Voglio affrontare uno scabroso argomento, cadrò anche leggermente nella volgarità ma di fronte a certi look bisogna analizzare una qualche ragione.

Oggi analizzeremo…

Quelli che corrono con i pantaloncini oversize sopra i fuseau.
Perché mi chiederete?
Beh alcuni avranno già capito: quale “bagaglio” pensano di avere quelli che sfoggiano questo look?
Si credono così dotati da poter diventare scabrosi correndo solo con i pantaloni attillati? O forse il contrario temono di farsi vedere come un bambolotto?
Io vi tranquillizzo, correndo il nostro pendolo diminuisce di dimensione, non ci sono cazzi! (Così vi ho anche fatto capire da dove nasce questa antica espressione…)
Correndo il sangue non serve al coso, come poco alle mani, poco allo stomaco (se tardate troppo lui si spegne e vomiterete anche un gellino enervit da 25ml, quello formato carta di credito!) e di conseguenza per venire spostato ai nostri possenti muscoli si svuota il corpo cavernoso. Quindi siamo tutti meno dotati correndo, forse è il motivo per cui a molti (a me per esempio) basta la mutanda interna al pantaloncino, e tra le maglie APPOSITAMENTE lunghe, una giacca un po’ lunghina di sicuro non si vede il pacco, fidatevi! Poi si sa, il freddo…
A meno che non siate familiari stretti di Rocco nazionale e condividiate la sua virtù, come cantava De Andrè
“O la curiosità di una ragazza irriverente
Che li avvicina solo per un suo dubbio impertinente
Vuole scoprir se è vero quanto si dice intorno ai nani
Che siano I più forniti della virtù meno apparente
Fra tutte le virtù la più indecente”
(Il Giudice non è di Morgan!)

o abbiate il bagaglio culturale di un negro (scusate la R ma qui ci sta) americano, che potrebbe camminare a 3 gambe, e davvero si rischi l’atto osceno in luogo pubblico, ma nonostante anni di spogliatoi maschili ho visto pochi fenomeni del genere…(anche se un mio ex compagno di squadra di basket lo vedo saltuariamente correre, ma ben nascosto)

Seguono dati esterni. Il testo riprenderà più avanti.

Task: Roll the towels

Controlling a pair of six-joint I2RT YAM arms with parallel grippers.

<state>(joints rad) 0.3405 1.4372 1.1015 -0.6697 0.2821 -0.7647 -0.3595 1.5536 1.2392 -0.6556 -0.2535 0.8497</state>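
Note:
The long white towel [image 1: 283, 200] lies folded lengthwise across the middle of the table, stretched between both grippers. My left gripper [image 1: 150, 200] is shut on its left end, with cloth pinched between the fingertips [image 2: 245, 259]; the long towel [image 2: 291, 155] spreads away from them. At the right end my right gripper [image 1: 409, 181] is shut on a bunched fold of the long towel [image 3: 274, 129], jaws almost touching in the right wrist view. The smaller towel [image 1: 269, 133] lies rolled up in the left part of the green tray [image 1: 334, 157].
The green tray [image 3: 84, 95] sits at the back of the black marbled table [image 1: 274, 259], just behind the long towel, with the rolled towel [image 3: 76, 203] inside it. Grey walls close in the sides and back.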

Non è neanche il caso applicabile alle maggiorate, obbligate a due tre reggiseni per limitare le onde d’urto cagionate dalla faglia tettonica in movimento, nonché alla polizza di responsabilità civile obbligatoria per gli incidenti d’auto collegati al movimento del davanzale, credetemi, nessuna donna sbatterà per guardarvi il pistolino!

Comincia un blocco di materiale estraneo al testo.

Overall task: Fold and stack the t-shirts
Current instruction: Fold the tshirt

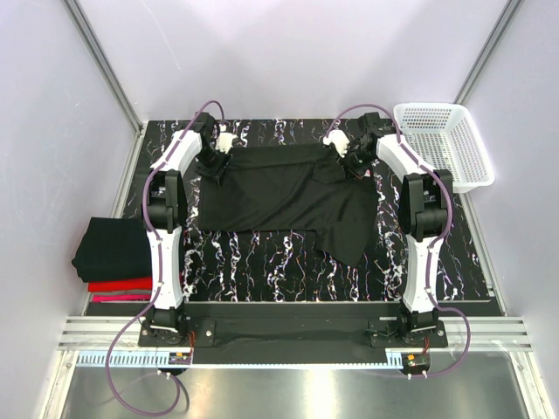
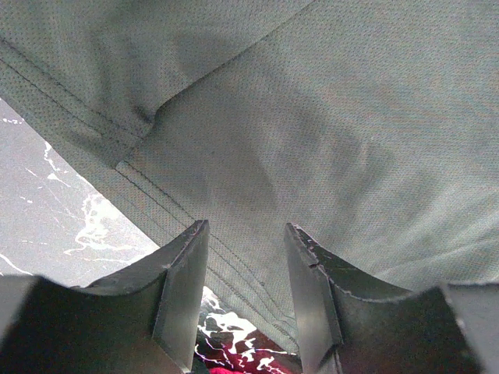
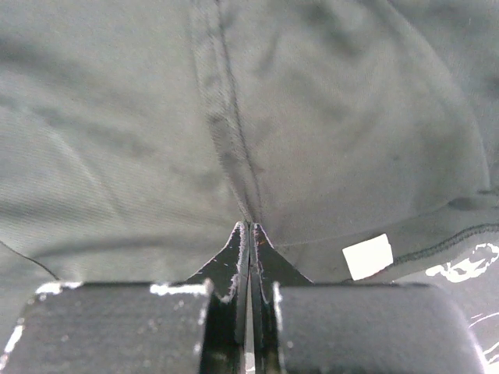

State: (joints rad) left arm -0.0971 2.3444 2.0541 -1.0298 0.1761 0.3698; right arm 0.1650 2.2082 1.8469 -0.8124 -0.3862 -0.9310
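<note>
Partway done. Folded and stacked at the left edge of the desk (image 1: pixel 288 271): black, red and pink t-shirts (image 1: pixel 109 253). Left to fold: black t-shirt (image 1: pixel 279 192), lying rumpled along the far edge. Pinching its seam with right pincer (image 3: pixel 249 234), pressed together; holding left pincer (image 2: pixel 245 249) spread at a hem.

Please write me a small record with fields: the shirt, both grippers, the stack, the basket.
shirt: black t-shirt, spread on the table, rumpled at its right
left gripper: fingers apart over the black t-shirt
right gripper: fingers shut on the black t-shirt, near its white label
stack: folded, black over red over pink, at the left
basket: white, far right corner
</note>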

Devo fare un’eccezione, una c’è.

Il body da triathlon fa cadere in tentazione le signore a buttare un occhio, li siamo davvero al minimo spessore possibile, viviamo madidi di acqua che si asciuga in bici giusto in tempo di diventare sudore e davvero poco viene lasciato all’immaginazione, ed infatti in gara ci viene chiesto di spostare “davanti” il pettorale, credo solo per coprire le pudenda, ben più esposte che in un fuseau da corsa, e soprattutto senza una qual si voglia maglia a confondere.
Poi vi invito a riflettere, mode a parte, aggiungiamoci i compressori che possono aiutare le distanze etc etc, se i Keniani Etiopi e africani in genere corrono in svolazzini, a proporzioni fatte, credete ci sia un qualche rischio per noi bianchi di diventare osceni correndo in attillato?!!